Elevated poly-(ADP-ribose)-polymerase activity sensitizes retinoblastoma-deficient cells to DNA damage-induced necrosis

Huiping Liu, James R. Knabb, Benjamin T. Spike, Kay F. Macleod

Research output: Contribution to journalArticlepeer-review

15 Scopus citations

Abstract

The retinoblastoma (Rb) tumor suppressor is a key regulator of cell cycle checkpoints but also protects against cell death induced by stresses such as DNA damage and death receptor ligation. We report here that cell death of Rb-deficient cells exposed to key genotoxic agents was associated with increased expression of S phase-specific E2F target genes and cell death consistently occurred in the S phase of the cell cycle.
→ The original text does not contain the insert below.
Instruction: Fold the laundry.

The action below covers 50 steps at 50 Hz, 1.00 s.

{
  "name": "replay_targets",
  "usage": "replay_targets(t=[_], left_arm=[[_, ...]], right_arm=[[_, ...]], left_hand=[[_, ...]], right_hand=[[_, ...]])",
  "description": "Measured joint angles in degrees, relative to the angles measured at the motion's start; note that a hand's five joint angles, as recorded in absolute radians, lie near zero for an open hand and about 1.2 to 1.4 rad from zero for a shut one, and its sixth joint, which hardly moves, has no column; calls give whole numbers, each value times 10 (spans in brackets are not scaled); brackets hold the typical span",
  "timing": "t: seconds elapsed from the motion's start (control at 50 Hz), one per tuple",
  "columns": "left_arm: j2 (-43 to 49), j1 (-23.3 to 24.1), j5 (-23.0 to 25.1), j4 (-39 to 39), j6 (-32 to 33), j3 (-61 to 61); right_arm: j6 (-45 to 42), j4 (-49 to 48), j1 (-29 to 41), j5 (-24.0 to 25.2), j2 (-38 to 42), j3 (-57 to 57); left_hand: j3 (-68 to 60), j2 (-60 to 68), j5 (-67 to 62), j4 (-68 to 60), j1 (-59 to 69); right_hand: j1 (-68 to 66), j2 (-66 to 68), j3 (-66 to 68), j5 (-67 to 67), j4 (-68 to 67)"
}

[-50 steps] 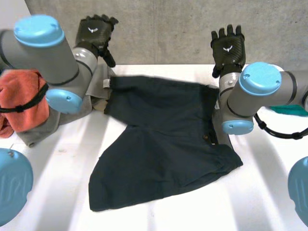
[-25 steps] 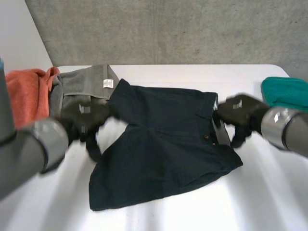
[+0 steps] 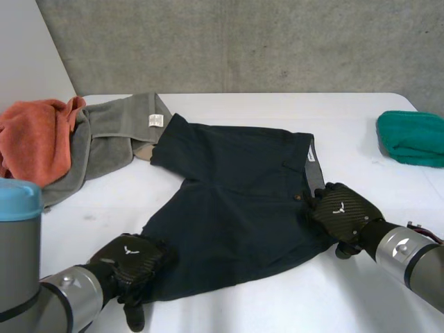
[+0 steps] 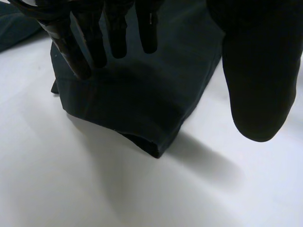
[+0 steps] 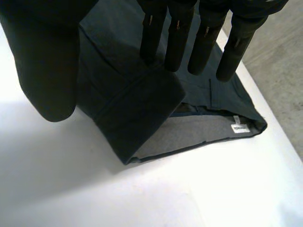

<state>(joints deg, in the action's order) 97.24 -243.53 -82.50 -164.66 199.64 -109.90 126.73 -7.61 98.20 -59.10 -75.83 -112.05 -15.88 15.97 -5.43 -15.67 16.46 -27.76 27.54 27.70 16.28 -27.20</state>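
1. Dark navy shorts (image 3: 236, 201) lie spread out on the white desk (image 3: 277, 305), right between the two hands.
2. The left hand (image 3: 132, 260) is over the near leg-hem corner of the shorts. In its wrist view the fingers (image 4: 118, 33) are straight and fanned out above the cloth, and the thumb (image 4: 258, 71) is held wide off to the side over bare desk. So it's wide open with nothing grabbed. I can't tell if the fingertips actually touch the fabric.
3. Just past those fingertips the hem corner lies flat, with its pointed end sticking out beyond the hand.
4. The right hand (image 3: 341, 210) is at the opposite side edge of the shorts, by the waistband end. Same deal here: fingers (image 5: 177, 33) straight, thumb (image 5: 47, 61) well apart, not holding anything.
5. Under the right hand's fingertips a flap of the shorts is folded over. Just beyond it the grey inside of the waistband shows, with a little white label (image 5: 238, 128).
6. Well past the left hand, a grey towel (image 3: 104, 135) touches the far corner of the shorts, and an orange towel (image 3: 35, 139) is bunched against it.
7. A folded green cloth (image 3: 413, 135) sits well beyond the right hand, apart from the shorts.
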Motion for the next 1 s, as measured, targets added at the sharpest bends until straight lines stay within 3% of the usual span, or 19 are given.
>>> replay_targets(t=[0.12,0.18,0.22,0.26,0.46,0.54,0.58,0.74,0.9,1.0], left_arm=[[39,16,-23,-27,5,10],[53,25,-35,-39,9,16],[62,33,-47,-52,14,20],[64,38,-55,-61,20,22],[67,62,-91,-110,60,22],[71,68,-99,-124,69,22],[77,70,-104,-135,75,22],[91,69,-110,-151,89,23],[88,66,-98,-133,99,24],[59,66,-69,-49,121,23]], right_arm=[[13,-48,10,-2,34,7],[28,-67,17,-4,49,14],[46,-83,23,-7,59,21],[65,-90,27,-11,61,27],[189,-96,37,-43,45,51],[201,-90,42,-50,40,53],[203,-86,46,-55,38,52],[200,-75,49,-66,31,53],[158,22,39,-72,-5,56],[40,207,15,-84,-61,51]], left_hand=[[-1,3,-9,-7,2],[-15,19,-26,-24,12],[-51,47,-55,-52,46],[-95,93,-99,-96,95],[-222,225,-228,-228,227],[-261,264,-266,-266,265],[-340,351,-352,-351,349],[-416,435,-434,-437,420],[-519,524,-520,-527,470],[-519,524,-520,-529,470]], right_hand=[[-31,33,32,52,-39],[-157,164,159,162,-151],[-338,374,367,372,-369],[-345,395,395,408,-405],[-355,395,398,415,-411],[-355,395,398,415,-411],[-355,395,399,415,-411],[-355,395,400,415,-411],[-355,395,400,415,-411],[-355,395,401,415,-411]])
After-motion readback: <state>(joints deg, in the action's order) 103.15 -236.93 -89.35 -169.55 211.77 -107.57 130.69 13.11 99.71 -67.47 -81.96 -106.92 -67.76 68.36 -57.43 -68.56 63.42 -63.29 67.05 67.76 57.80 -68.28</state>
Cell cycle arrest induced by serum starvation prevented S phase entry, attenuated DNA damage, and promoted survival, suggesting that Rb-null cells die due to a failure to prevent S phase entry. DNA damage-induced death of Rb-null cells was associated with nucleotide depletion, higher activity of poly-ADPribose-polymerase (Parp), and cell death that was primarily necrotic. Knockdown of Parp-1 or chemical inhibition of Parp activity prevented nucleotide depletion and restored the viability of Rb-deficient cells to wild-type levels. Furthermore, chemical inhibition of Parp activity in vivo attenuated the cytotoxic effects of cisplatin against Rb-deficient tumors, arguing that Parp inhibitors should not be used therapeutically in combination with genotoxic drugs against tumors that are inactivated for the Rb tumor suppressor.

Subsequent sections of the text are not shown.